Since we were close(ish) to Burj al Arab (the hotel that looks like a sail), we figured we’d stop by for a drink so we could at least see the amazing architectural feat. About two minutes away, our cab driver asked us if we had reservations. Huh? No, we’re just going to the bar to have a drink. It turns out that the hotel is sooo fancy, that you can’t even enter the property without a reservation for high tea at $100 apiece. Yann snapped a quick picture before we were asked to leave. I was torn between thinking that they were a-holes for having such a policy and being really disappointed that we weren’t welcome at such a cool place!

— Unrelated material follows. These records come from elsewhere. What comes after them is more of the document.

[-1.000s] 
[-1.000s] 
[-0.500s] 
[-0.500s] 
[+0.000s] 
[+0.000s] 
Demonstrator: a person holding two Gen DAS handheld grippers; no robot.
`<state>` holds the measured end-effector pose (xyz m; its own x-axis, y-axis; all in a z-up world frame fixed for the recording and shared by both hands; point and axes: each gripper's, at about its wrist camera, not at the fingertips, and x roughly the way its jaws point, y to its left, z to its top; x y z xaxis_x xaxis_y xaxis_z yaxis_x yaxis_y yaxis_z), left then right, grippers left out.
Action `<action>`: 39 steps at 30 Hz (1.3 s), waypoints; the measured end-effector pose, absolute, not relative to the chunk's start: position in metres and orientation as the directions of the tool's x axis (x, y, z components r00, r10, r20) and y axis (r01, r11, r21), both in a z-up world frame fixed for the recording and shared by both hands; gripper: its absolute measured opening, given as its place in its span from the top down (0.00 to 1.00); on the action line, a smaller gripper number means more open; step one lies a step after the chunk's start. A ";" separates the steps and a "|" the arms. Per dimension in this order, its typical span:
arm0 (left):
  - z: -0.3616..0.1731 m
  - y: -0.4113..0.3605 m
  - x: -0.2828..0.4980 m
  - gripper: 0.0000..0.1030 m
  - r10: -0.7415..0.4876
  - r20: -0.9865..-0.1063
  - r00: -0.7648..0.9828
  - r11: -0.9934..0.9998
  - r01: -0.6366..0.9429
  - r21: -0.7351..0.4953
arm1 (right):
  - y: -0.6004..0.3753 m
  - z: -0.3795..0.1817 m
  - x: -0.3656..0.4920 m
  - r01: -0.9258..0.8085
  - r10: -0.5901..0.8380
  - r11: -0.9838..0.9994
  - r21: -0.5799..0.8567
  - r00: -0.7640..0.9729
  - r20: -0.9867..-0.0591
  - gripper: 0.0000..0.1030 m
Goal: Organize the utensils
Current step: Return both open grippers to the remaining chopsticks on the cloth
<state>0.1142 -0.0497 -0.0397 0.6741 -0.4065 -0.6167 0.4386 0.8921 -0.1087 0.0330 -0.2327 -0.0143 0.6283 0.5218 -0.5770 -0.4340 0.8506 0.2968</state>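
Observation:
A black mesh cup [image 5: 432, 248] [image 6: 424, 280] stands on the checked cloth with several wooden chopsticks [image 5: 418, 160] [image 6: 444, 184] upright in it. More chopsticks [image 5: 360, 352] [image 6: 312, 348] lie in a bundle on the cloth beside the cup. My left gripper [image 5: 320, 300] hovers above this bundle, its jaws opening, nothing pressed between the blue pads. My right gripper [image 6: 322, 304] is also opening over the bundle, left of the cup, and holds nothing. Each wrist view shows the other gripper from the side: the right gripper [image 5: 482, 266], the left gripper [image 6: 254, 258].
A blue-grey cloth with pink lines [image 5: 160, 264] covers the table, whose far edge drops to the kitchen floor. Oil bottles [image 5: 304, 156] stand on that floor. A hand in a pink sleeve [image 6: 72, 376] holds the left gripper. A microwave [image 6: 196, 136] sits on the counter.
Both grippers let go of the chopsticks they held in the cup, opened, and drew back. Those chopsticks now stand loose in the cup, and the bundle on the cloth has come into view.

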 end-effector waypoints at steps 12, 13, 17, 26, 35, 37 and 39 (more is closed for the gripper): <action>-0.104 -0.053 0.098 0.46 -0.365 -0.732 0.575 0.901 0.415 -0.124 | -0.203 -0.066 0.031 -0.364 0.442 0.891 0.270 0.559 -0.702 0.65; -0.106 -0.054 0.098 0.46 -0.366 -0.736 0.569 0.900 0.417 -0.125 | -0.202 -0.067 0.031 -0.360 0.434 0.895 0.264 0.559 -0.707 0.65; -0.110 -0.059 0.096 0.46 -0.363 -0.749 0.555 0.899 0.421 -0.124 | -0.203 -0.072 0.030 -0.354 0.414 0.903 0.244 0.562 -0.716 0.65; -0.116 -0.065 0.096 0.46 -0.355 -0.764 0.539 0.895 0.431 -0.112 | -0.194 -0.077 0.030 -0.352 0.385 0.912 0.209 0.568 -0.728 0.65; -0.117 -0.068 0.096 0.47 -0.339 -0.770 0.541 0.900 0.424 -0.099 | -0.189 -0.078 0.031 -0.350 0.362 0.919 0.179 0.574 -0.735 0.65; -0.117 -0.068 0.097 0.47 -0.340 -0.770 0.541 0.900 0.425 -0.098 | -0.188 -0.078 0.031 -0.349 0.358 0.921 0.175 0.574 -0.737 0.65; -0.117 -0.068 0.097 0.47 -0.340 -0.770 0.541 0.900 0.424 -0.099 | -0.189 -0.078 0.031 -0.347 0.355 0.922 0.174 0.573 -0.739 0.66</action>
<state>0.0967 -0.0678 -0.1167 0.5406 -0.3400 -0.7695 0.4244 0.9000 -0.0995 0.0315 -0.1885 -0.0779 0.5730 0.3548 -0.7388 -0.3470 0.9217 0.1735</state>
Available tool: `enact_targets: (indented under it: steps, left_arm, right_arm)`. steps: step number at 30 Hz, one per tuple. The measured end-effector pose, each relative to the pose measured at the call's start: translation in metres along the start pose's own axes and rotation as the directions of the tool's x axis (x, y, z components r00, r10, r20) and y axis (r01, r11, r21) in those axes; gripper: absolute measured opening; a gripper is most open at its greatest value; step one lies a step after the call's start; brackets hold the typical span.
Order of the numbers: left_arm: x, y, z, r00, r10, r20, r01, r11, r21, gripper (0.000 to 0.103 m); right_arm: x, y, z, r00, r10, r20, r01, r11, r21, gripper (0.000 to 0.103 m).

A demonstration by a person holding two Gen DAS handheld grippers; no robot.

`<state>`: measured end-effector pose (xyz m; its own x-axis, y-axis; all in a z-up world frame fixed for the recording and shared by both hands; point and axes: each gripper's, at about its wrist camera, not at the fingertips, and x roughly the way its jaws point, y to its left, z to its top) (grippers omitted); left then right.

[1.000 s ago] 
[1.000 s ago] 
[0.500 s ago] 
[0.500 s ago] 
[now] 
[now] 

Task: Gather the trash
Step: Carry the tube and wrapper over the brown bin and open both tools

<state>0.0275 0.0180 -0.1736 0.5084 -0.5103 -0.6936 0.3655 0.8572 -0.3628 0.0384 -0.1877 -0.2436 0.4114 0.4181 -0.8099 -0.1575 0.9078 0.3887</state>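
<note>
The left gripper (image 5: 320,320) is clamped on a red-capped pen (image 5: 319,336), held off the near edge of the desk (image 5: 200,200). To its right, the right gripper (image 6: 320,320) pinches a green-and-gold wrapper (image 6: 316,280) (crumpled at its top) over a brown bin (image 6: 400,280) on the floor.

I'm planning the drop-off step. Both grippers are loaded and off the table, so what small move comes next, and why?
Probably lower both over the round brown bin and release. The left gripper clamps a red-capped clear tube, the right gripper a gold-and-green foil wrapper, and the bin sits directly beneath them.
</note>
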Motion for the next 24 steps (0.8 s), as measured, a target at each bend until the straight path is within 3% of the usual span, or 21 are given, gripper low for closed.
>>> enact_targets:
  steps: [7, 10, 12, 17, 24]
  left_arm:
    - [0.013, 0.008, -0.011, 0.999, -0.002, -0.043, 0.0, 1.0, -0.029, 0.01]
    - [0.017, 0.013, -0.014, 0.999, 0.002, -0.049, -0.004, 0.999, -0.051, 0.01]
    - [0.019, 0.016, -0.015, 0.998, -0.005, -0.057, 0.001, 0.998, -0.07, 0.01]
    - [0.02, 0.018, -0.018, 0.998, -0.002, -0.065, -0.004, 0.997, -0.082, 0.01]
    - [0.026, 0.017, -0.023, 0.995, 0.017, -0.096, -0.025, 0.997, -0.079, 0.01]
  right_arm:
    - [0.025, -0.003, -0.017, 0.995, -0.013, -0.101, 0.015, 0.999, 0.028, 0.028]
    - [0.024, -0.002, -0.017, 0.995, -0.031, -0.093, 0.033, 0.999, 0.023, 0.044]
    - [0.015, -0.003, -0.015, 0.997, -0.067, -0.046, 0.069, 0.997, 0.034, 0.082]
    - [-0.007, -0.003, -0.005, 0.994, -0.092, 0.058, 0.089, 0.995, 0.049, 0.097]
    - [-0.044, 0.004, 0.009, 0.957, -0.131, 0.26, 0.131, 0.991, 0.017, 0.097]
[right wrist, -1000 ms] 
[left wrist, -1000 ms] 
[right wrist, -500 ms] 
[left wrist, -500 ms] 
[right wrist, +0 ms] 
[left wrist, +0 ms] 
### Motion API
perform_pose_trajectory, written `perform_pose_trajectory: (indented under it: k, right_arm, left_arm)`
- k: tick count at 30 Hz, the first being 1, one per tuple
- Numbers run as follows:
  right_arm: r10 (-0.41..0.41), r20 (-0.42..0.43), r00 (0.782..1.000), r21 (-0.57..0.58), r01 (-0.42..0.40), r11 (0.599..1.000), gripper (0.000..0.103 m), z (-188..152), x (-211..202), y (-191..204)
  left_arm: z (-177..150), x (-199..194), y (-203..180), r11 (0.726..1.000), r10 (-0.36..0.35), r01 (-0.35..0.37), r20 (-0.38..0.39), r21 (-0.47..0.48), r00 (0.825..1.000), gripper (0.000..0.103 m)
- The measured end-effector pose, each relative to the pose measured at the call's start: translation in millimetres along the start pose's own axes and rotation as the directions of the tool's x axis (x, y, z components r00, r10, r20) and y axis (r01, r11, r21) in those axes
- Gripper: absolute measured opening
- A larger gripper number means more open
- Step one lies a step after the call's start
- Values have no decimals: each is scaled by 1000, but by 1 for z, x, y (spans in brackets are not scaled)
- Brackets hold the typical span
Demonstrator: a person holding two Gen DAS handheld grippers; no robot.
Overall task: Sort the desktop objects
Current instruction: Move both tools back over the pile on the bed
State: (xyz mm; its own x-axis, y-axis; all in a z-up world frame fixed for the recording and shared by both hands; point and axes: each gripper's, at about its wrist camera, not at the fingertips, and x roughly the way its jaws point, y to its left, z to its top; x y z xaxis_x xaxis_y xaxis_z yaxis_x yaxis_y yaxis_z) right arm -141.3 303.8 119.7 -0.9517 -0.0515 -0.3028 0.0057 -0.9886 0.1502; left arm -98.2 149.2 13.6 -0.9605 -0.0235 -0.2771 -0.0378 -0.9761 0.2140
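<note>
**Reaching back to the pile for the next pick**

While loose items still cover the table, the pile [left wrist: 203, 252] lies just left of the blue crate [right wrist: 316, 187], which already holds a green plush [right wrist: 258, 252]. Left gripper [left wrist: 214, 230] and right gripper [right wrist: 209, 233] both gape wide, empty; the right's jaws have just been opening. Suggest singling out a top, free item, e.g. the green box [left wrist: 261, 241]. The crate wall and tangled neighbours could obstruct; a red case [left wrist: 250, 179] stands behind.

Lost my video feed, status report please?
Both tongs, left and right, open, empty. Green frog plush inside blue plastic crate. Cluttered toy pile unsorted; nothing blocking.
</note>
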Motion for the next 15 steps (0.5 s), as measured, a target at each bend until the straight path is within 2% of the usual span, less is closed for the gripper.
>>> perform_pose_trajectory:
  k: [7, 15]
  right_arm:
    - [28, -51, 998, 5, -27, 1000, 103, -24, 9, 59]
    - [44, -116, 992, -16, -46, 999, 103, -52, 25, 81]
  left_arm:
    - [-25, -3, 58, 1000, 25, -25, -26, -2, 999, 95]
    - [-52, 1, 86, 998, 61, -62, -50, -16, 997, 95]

Back at our hotel, everyone was very welcoming as usual. We made a dinner reservation (y’know, back at the mall), had a cocktail, freshened up, and were off for the evening. We had dinner on the terrace overlooking the dancing fountains surrounding Burj Khalifa. These definitely put the Bellagio fountains in Vegas to shame—they were so elaborate and over the top, just like the rest of the city. Every thirty minutes, they had a different “dance” choreographed to a different piece of music. I could tell the Russian prostitutes at the next table were also impressed.
After a dinner that was more fancy and expensive than delicious, we walked back to our hotel. I swear it was still 90 degrees at 11:00 PM.